Still from Wallpaper 1 by Ed Pien ©Ed Pien
Courtney Barnes has just done a post on Ed Pien’s beautiful and subtly disturbing video works Wallpaper 1 and Wallpaper 2, part of the Sinopticon programme of exhibitions and events in Plymouth exploring responses to China by contemporary artists.
Detail of the Chinese wallpaper in the State Dressing Room at Nostell Priory, West Yorkshire. ©National Trust Images/J. Whitaker
Looking at Wallpaper 1 and 2 (which I hadn’t seen yet), it occurred to me that Pien seems to be revisiting the sense of enchantment that eighteenth-century viewers must have experienced when confronted by Chinese wallpapers in their original fresh state, with vivid colours and beautifully detailed foliage and figures.
WESSIELING, National-Dress (installation view at the Victoria & Albert Museum, London). ©WESSIELING
At a talk at Saltram last week, one of the other artists participating in Sinopticon, WESSIELING, described the surprisingly recent origin and continuing transformation of the cheongsam dress. Based on a male style of dress from the Qing period (1644-1911), the cheongsam was adopted by Chinese women in the 1920s and 1930s as a modern, no-nonsense, almost feminist type of apparel.
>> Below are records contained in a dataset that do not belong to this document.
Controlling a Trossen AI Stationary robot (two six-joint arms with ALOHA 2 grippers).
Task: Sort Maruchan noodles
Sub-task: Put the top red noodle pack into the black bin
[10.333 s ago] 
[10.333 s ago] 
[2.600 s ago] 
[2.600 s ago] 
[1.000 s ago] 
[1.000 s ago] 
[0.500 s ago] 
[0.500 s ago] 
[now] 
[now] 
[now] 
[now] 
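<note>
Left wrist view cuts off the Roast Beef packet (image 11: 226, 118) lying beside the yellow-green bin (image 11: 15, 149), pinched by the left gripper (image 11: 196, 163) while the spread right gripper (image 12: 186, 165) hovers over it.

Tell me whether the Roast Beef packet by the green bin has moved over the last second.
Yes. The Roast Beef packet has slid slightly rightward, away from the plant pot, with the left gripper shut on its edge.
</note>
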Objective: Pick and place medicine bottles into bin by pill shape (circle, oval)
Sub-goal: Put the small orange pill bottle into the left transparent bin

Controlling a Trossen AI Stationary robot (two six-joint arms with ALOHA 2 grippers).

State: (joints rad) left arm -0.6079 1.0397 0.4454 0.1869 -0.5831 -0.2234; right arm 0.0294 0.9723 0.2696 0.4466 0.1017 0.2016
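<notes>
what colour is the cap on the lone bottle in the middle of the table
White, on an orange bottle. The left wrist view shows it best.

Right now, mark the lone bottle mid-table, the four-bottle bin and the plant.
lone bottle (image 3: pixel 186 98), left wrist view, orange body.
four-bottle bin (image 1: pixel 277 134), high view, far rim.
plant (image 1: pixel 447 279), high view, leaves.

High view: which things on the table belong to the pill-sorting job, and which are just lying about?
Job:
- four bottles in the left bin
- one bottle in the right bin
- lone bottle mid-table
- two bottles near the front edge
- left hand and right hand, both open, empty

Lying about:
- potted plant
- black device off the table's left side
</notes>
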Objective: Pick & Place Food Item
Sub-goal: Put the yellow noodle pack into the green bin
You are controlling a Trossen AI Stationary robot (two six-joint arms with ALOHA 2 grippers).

Stock figures showing different types of Chinese costume, in Sir William Chamber’s book Designs of Chinese Buildings, Furniture, Dresses, Machines and Utensils (1757). ©National Trust Images/John Hammond
During the subsequent decades of the twentieth century, however, the cheongsam acquired connotations of exoticism and eroticism, especially in the west – think The World of Suzy Wong. It is still a powerful fashion motif today, occasionally revisited by international couturiers. After being banned by the Comunist Party it has now been adopted as a kind of national dress by the new, post-Maoist China.
Detail from High Priestess Cape, by Grayson Perry, rayon embroidered on satin, 2007. ©Grayson Perry
In her talk WESSIELING discussed the process of commodification whereby cultural motifs such as the cheongsam are marketed to western audiences, are changed and rebranded, and are then sometimes re-adopted by the Chinese with a whole new set of signifiers attached.
Detail from Chinese embroidered silk hangings, early eighteenth century, on the state bed at Calke Abbey, Derbyshire. ©National Trust Images/John Millar
It seems to me that many of the works being shown as part of Sinopticon embody the apparently conflicting processes of enchantment and commodification. Grayson Perry, for instance, highlights the connections between elegance and desire, materialism and sexuality. His works are shown in direct juxtaposition with objects from the core collections of both Saltram and the Plymouth City Museum and Art Gallery.
Still from Sensing Obscurity I by Erika Tan. ©Erika Tan
Erika Tan’s evocative film Sensing Obscurity I, set at Saltram (but shown at the Plymouth College of Art), includes scenes where a group of male Chinese performers carries out various conservation cleaning tasks, as if the house is a Chinese museum explaining that exotic western phenomenon, the British country house. In other scenes the Chinese wallpaper seems to come alive as female performers in traditional Chinese dress are glimpsed in the darkened rooms of the house.
Conservator handling one of the drawers of the Chippendale-attributed secretaire veneered with Chinese lacquer at Osterley Park, west London. ©National Trust Images/Ian Shaw
Hugh Grant makes a cameo appearance in Sensing Obscurity I, in the form of a ghostly image of him playing Edward Ferrars in Ang Lee’s 1995 production of Jane Austen’s Sense and Sensibility. Fiction and reality, past and present, east and west, drama and stillness all seem to interact and coalesce.
The last opportunity to see these exhibitions in Plymouth is 7 July.